相手チームもチラホラと梅の木グラウンド横の道路に車を止めたり自転車を止めたりして、入ってきている。
「ヒデ! トーキチ!!」
「岡野!」
同学年のファーストの岡野が2人に手を振る。
「軽く準備運動してから、キャッチボールだってよ」
「OK」
「なんだよ、ヒデ、全部身につけてきたんか?」
「だってそのほーが荷物になんねーもんよ」
岡野がレガースやプロテクターを外すのを手伝う。
トーキチもマスクを外してやる。
「梅の木グラウンドで試合やる時は、いっつもこれだ」
「いいじゃんよ、荒川の河川敷のグラウンドだと、これじゃ、いけねーんだから」
荒川の河川敷のグラウンドでやるときも、こうして防具を身につけて自転車に乗り込もうとして、トーキチにダメ出しされた。

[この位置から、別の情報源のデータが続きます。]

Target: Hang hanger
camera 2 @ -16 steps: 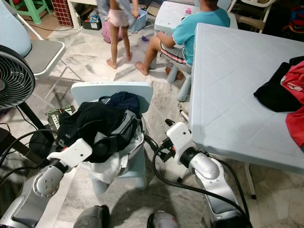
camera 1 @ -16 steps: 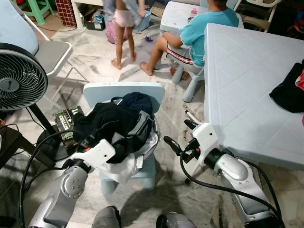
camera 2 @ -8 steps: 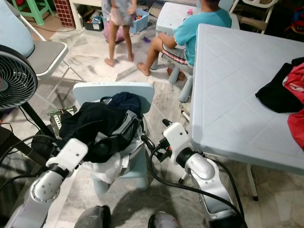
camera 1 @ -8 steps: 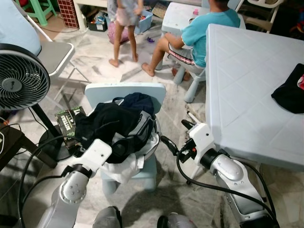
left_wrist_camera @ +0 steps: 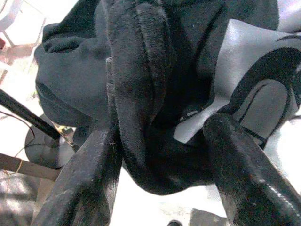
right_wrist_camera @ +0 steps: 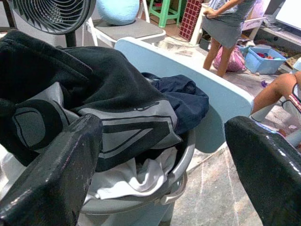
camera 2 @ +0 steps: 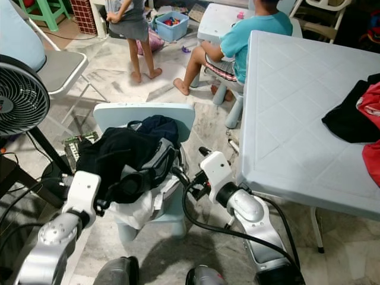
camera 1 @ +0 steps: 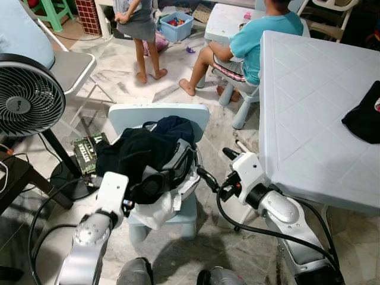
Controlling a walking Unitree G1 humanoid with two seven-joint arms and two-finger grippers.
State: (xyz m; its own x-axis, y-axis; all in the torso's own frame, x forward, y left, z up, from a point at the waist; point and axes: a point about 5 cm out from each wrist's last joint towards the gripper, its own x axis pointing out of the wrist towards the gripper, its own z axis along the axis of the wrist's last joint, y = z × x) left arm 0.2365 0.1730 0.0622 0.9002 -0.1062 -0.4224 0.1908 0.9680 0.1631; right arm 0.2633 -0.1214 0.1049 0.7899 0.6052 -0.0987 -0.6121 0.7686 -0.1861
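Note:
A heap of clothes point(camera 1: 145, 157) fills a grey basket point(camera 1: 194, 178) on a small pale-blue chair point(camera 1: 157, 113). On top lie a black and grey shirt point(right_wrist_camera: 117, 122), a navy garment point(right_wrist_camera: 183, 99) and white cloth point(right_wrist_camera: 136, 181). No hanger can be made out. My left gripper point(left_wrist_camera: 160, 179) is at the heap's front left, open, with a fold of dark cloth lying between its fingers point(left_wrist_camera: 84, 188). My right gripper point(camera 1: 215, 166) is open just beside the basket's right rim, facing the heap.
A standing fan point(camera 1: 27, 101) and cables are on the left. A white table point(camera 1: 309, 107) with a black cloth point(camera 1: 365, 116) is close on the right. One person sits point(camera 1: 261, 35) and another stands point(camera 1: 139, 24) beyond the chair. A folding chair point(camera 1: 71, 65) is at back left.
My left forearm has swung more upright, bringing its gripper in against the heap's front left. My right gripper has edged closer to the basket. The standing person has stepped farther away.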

乗りにくいと呟いたヒデに、トーキチは防具、大事にしろ、このアホンダラと怒鳴られて、それは辞めた。
プロテクター等を全部外して、屈伸やアキレス腱伸ばしのストレッチを行う。
「キャッチボールしようぜ」
何人かと交代をしながら、キャッチボールをする。
「なー、ヒデ」
「おう?」
岡野はヒデに話しかける。
「トーキチ、大丈夫か?」
「何が、あ、テンション低いってか」
「うん、元気ないってゆーか」
「……大丈夫、試合になったら、絶対、トーキチはいつもの負けん気の強い、自信満々、倣岸不遜のトーキチになる」
「そうか?」
「ラストゲームだからな」
ヒデの言葉に、岡野ははっとする。
「オレ達が梅の木ファイターズを卒団する記念試合ってだけじゃねーから」
「……」
「あいつが、ユニホーム着て、マウンドに上って投げる、最後の試合なんだ」
「そうだったよな、もう、トーキチ、野球やんねーんだもんな」
この2年、マウンドに立っていた、自分達のエースピッチャーは、小さな女の子。
「花道つくってやろうぜ!」
「おう!!」
チームのみんなは、トーキチのピッチングに高い評価をつけていた。
そのラストゲーム。
「整列!!」
審判がホームベース前に立つ。
お互いのチームがホームベースを挟み整列する。
「梅の木ファイターズ対砂川町アローズの試合を始めます。礼!!」
「よろしくお願いします!!」
青空に、元気イッパイの声が響き渡った。